Right. A lot of new companies popped up then trying to buy policies. There were laws regulating viatical settlements but no laws regulating life settlements.

It was a brand new investing frontier?

Yes.

Were life settlements eventually regulated?

Absolutely. [By the California Department of Insurance under Insurance Code Section 10113.3, added in 2009.]

For several years it was a largely unregulated market?

Wild West.

How big are most life-settlement policies?

Much larger, $1 million and higher.

Can life-settlement policies come into play in businesses?

Wineries have key-man policies on each other. If a key man in a business is going on retirement, instead of letting that term policy go [the company could sell it in a life-settlement transaction].

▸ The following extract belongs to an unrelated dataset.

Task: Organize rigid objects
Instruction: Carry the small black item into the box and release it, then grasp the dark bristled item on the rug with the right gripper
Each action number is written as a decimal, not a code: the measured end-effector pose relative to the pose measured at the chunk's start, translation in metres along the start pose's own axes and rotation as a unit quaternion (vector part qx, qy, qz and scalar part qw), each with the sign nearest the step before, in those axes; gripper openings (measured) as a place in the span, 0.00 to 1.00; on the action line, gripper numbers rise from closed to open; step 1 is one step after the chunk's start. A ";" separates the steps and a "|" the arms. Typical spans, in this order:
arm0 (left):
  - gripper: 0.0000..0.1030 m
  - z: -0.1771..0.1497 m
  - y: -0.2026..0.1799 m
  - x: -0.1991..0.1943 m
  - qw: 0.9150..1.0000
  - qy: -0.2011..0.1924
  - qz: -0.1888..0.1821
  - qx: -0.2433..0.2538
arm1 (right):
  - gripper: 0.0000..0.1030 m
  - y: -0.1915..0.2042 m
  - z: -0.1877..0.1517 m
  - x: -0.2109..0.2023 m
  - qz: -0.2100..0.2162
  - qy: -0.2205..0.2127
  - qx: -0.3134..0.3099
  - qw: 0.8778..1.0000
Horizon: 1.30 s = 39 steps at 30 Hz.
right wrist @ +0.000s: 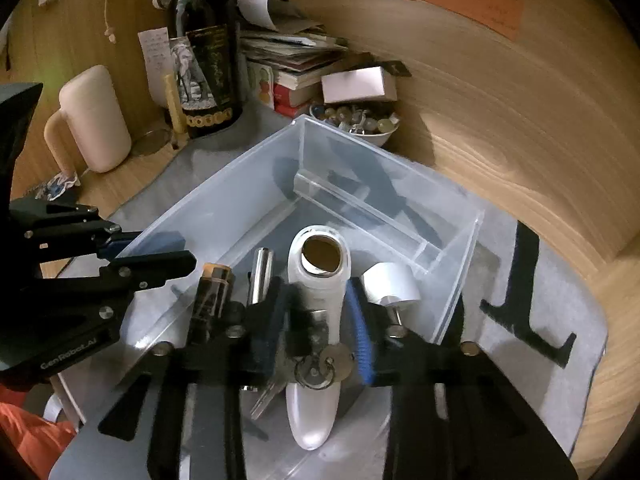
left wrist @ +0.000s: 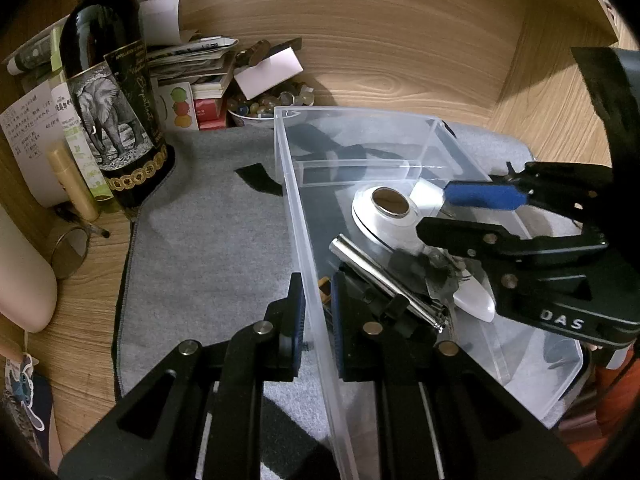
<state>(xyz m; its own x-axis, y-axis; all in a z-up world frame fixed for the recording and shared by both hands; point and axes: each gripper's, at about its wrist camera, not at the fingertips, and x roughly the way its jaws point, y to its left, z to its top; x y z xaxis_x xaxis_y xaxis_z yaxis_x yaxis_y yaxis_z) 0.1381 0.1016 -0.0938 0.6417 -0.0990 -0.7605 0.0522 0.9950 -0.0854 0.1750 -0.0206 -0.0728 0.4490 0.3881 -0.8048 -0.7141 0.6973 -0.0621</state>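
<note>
I see the wooden desk (left wrist: 400, 60) with a grey mat (left wrist: 208, 240) spread over it, and on the mat a clear plastic bin (right wrist: 248, 184) with a low divider across its far end. To the bin's far left a dark wine bottle (left wrist: 108, 92) stands upright on the desk.

My left gripper (left wrist: 316, 320) is clenched on the bin's near wall, one pad outside and one inside. My right gripper (right wrist: 320, 320) hangs over the near compartment with its jaws parted, no earlier view to judge them by; the pads straddle the white device (right wrist: 316, 300) without pressing on it, as far as the blur lets me tell.

That device lies flat on the bin floor, its round opening toward the divider. A set of keys (right wrist: 320, 368) rests across its middle. A metal cylinder (right wrist: 260, 276) lies just to its left, with an amber tube (right wrist: 212, 296) beside that, and a small white cap (right wrist: 392, 284) lies to its right.
</note>
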 end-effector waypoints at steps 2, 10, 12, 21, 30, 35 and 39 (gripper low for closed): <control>0.11 0.000 0.000 0.000 1.000 0.000 0.000 -0.001 | 0.38 -0.001 -0.001 -0.004 -0.005 -0.007 0.000 1.000; 0.11 0.000 -0.002 0.000 1.000 -0.001 0.009 0.001 | 0.52 -0.015 -0.011 -0.030 -0.025 -0.038 0.022 0.999; 0.11 0.000 -0.003 0.000 1.000 -0.001 0.012 0.002 | 0.52 -0.020 -0.016 -0.037 -0.032 -0.043 0.029 0.998; 0.11 -0.001 -0.007 0.001 1.000 -0.001 0.027 0.007 | 0.52 -0.046 -0.059 -0.070 -0.068 -0.045 0.082 0.993; 0.11 -0.001 -0.007 0.000 0.999 -0.001 0.031 0.009 | 0.52 -0.058 -0.121 -0.089 -0.083 -0.031 0.159 0.983; 0.11 -0.001 -0.007 0.001 0.999 -0.001 0.033 0.015 | 0.52 -0.048 -0.150 -0.086 -0.058 -0.015 0.198 0.978; 0.11 -0.001 -0.007 0.001 0.999 -0.001 0.034 0.017 | 0.52 -0.038 -0.165 -0.075 -0.043 0.001 0.210 0.977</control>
<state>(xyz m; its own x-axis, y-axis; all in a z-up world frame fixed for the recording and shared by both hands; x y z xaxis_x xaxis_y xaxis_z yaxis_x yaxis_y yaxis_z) 0.1372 0.0948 -0.0948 0.6469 -0.0320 -0.7619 0.0357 0.9993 -0.0117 0.0799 -0.1762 -0.1073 0.4964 0.3152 -0.8089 -0.3904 0.9133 0.1163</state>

They sell them for 10 cents on the dollar or more?

It varies. I took a policy of $3.8 million and got $237,000 [about 6 percent]. I got a 50 percent settlement [$5 million] for somebody on a $10 million policy. It’s a negotiation between the policy owner’s representative and providers [of life settlements]. Life insurance is a piece of personal property, just an asset.

Would the commission on a payout like that be 6 percent?

It’s all negotiable. On that [$5 million] deal I ended up with a $400,000 commission [8 percent).